● Task statement: Write out the full listing below exactly as given.

● Information supplied:

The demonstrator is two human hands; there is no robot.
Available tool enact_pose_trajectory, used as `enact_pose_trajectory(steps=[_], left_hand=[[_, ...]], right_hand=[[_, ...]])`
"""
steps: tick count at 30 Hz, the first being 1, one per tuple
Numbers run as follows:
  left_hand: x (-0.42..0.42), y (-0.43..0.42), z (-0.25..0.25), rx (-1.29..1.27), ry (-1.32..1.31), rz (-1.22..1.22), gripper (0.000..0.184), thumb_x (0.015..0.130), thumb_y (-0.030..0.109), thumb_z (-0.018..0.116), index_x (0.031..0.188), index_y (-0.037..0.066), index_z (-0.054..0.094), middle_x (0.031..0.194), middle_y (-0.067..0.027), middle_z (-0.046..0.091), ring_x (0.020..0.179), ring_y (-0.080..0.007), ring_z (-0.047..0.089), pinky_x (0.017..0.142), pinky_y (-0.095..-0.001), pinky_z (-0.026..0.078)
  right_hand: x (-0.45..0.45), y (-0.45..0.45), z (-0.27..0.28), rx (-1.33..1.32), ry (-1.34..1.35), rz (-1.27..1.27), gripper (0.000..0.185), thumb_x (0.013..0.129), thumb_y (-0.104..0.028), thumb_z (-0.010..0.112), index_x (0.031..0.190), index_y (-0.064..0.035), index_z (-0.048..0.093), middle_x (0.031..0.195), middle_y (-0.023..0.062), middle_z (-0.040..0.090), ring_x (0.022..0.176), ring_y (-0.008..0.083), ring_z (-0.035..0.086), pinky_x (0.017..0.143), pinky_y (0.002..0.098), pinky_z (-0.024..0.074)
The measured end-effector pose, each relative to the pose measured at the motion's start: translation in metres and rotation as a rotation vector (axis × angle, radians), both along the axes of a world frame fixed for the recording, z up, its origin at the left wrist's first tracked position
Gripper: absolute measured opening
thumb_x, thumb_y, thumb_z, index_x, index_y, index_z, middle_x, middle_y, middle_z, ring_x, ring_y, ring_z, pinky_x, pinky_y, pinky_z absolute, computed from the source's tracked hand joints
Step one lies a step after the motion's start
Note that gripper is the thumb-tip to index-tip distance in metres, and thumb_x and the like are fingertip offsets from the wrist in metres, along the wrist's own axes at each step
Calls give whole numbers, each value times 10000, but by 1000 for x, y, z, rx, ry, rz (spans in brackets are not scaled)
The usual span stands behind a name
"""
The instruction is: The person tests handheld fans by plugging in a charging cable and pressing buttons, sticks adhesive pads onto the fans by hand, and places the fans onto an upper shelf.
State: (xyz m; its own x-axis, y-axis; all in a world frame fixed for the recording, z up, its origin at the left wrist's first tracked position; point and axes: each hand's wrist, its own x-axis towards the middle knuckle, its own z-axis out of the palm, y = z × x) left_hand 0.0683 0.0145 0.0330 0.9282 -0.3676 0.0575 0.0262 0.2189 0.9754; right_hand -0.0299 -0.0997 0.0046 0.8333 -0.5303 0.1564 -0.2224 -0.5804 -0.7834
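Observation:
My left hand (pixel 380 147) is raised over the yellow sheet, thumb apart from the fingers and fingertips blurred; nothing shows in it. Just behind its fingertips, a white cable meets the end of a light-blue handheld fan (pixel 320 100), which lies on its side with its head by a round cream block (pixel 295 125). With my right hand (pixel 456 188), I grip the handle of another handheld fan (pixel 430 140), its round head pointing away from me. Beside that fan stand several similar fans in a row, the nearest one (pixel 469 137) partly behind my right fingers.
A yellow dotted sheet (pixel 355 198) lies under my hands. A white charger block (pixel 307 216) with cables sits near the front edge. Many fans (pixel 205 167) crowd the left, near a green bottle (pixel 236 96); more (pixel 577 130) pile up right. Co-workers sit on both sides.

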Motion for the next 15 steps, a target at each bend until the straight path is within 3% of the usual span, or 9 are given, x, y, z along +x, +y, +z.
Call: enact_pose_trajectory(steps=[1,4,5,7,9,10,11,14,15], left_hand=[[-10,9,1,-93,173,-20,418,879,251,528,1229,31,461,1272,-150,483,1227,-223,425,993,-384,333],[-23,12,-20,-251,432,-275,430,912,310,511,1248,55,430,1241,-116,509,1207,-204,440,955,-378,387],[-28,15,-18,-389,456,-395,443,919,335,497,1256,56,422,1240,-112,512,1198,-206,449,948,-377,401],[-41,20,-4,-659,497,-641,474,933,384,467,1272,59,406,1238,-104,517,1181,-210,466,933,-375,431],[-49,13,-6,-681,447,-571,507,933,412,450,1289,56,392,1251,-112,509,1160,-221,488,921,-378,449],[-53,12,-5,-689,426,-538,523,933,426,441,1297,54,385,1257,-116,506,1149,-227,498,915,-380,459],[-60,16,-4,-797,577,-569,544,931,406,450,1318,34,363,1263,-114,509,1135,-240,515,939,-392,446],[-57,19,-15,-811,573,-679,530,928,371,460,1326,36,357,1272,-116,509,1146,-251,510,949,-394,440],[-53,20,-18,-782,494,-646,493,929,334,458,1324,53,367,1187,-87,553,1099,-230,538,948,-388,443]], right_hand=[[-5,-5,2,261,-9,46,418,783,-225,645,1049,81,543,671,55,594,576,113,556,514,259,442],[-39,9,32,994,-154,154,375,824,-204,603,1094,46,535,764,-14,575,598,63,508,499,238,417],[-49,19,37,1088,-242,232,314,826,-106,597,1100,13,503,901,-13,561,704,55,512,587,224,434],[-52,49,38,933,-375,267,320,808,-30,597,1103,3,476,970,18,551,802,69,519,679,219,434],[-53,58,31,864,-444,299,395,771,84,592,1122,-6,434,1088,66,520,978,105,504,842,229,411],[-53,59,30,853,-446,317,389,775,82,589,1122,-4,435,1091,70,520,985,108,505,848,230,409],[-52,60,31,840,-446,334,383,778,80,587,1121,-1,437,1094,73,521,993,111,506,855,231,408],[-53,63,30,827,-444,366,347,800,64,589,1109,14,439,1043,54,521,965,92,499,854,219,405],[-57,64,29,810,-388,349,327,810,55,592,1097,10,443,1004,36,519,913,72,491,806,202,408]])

● Exercise output:
The demonstrator is two human hands; there is no robot.
Available tool enact_pose_trajectory, used as `enact_pose_trajectory(steps=[_], left_hand=[[_, ...]], right_hand=[[_, ...]])`
"""
steps: tick count at 30 Hz, the first being 1, one per tuple
Numbers run as follows:
  left_hand: x (-0.42..0.42), y (-0.43..0.42), z (-0.25..0.25), rx (-1.29..1.27), ry (-1.32..1.31), rz (-1.22..1.22), gripper (0.000..0.184), thumb_x (0.015..0.130), thumb_y (-0.030..0.109), thumb_z (-0.018..0.116), index_x (0.031..0.188), index_y (-0.037..0.066), index_z (-0.054..0.094), middle_x (0.031..0.194), middle_y (-0.067..0.027), middle_z (-0.046..0.091), ring_x (0.020..0.179), ring_y (-0.080..0.007), ring_z (-0.047..0.089), pinky_x (0.017..0.142), pinky_y (-0.095..-0.001), pinky_z (-0.026..0.078)
  right_hand: x (-0.45..0.45), y (-0.45..0.45), z (-0.27..0.28), rx (-1.33..1.32), ry (-1.34..1.35), rz (-1.27..1.27), gripper (0.000..0.185), thumb_x (0.013..0.129), thumb_y (-0.104..0.028), thumb_z (-0.010..0.112), index_x (0.031..0.190), index_y (-0.064..0.035), index_z (-0.048..0.093), middle_x (0.031..0.195), middle_y (-0.023..0.062), middle_z (-0.040..0.090), ring_x (0.022..0.176), ring_y (-0.008..0.083), ring_z (-0.035..0.086), pinky_x (0.017..0.143), pinky_y (0.002..0.098), pinky_z (-0.024..0.074)
The measured end-effector pose, each relative to the pose measured at the motion's start: translation in metres and rotation as a rotation vector (axis × angle, radians), both along the axes of a world frame fixed for the recording, z up, its origin at the left wrist's first tracked position
Gripper: absolute measured opening
thumb_x, thumb_y, thumb_z, index_x, index_y, index_z, middle_x, middle_y, middle_z, ring_x, ring_y, ring_z, pinky_x, pinky_y, pinky_z absolute, computed from the source's tracked hand joints
Step one lies a step after the motion's start
Note that gripper is the thumb-tip to index-tip distance in metres, and thumb_x and the like are fingertip offsets from the wrist in metres, along the wrist's own axes at each step
Calls give whole numbers, each value times 10000, but by 1000 for x, y, z, rx, ry, rz (spans in brackets are not scaled)
The usual span stands behind a name
"""
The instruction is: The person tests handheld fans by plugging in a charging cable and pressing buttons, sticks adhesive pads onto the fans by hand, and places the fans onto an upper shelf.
State: (xyz m; its own x-axis, y-axis; all in a world frame fixed for the recording, z up, its origin at the left wrist's first tracked position; point and axes: each hand's wrist, its own x-axis towards the middle knuckle, its own z-axis out of the palm, y = z × x) left_hand 0.0683 0.0145 0.0330 0.9282 -0.3676 0.0575 0.0262 0.2189 0.9754; right_hand -0.0299 -0.0997 0.0046 0.8333 -0.5303 0.1564 -0.2224 -0.5804 -0.7834
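Observation:
My left hand (pixel 380 147) is raised over the yellow sheet, thumb apart from the fingers and fingertips blurred; nothing shows in it. Just behind its fingertips, a white cable meets the end of a light-blue handheld fan (pixel 320 100), which lies on its side with its head by a round cream block (pixel 295 125). With my right hand (pixel 456 188), I grip the handle of another handheld fan (pixel 430 140), its round head pointing away from me. Beside that fan stand several similar fans in a row, the nearest one (pixel 469 137) partly behind my right fingers.
A yellow dotted sheet (pixel 355 198) lies under my hands. A white charger block (pixel 307 216) with cables sits near the front edge. Many fans (pixel 205 167) crowd the left, near a green bottle (pixel 236 96); more (pixel 577 130) pile up right. Co-workers sit on both sides.
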
Motion for the next 15 steps, a target at each bend until the straight path is within 3% of the usual span, or 9 are given, x, y, z along +x, +y, +z.
Call: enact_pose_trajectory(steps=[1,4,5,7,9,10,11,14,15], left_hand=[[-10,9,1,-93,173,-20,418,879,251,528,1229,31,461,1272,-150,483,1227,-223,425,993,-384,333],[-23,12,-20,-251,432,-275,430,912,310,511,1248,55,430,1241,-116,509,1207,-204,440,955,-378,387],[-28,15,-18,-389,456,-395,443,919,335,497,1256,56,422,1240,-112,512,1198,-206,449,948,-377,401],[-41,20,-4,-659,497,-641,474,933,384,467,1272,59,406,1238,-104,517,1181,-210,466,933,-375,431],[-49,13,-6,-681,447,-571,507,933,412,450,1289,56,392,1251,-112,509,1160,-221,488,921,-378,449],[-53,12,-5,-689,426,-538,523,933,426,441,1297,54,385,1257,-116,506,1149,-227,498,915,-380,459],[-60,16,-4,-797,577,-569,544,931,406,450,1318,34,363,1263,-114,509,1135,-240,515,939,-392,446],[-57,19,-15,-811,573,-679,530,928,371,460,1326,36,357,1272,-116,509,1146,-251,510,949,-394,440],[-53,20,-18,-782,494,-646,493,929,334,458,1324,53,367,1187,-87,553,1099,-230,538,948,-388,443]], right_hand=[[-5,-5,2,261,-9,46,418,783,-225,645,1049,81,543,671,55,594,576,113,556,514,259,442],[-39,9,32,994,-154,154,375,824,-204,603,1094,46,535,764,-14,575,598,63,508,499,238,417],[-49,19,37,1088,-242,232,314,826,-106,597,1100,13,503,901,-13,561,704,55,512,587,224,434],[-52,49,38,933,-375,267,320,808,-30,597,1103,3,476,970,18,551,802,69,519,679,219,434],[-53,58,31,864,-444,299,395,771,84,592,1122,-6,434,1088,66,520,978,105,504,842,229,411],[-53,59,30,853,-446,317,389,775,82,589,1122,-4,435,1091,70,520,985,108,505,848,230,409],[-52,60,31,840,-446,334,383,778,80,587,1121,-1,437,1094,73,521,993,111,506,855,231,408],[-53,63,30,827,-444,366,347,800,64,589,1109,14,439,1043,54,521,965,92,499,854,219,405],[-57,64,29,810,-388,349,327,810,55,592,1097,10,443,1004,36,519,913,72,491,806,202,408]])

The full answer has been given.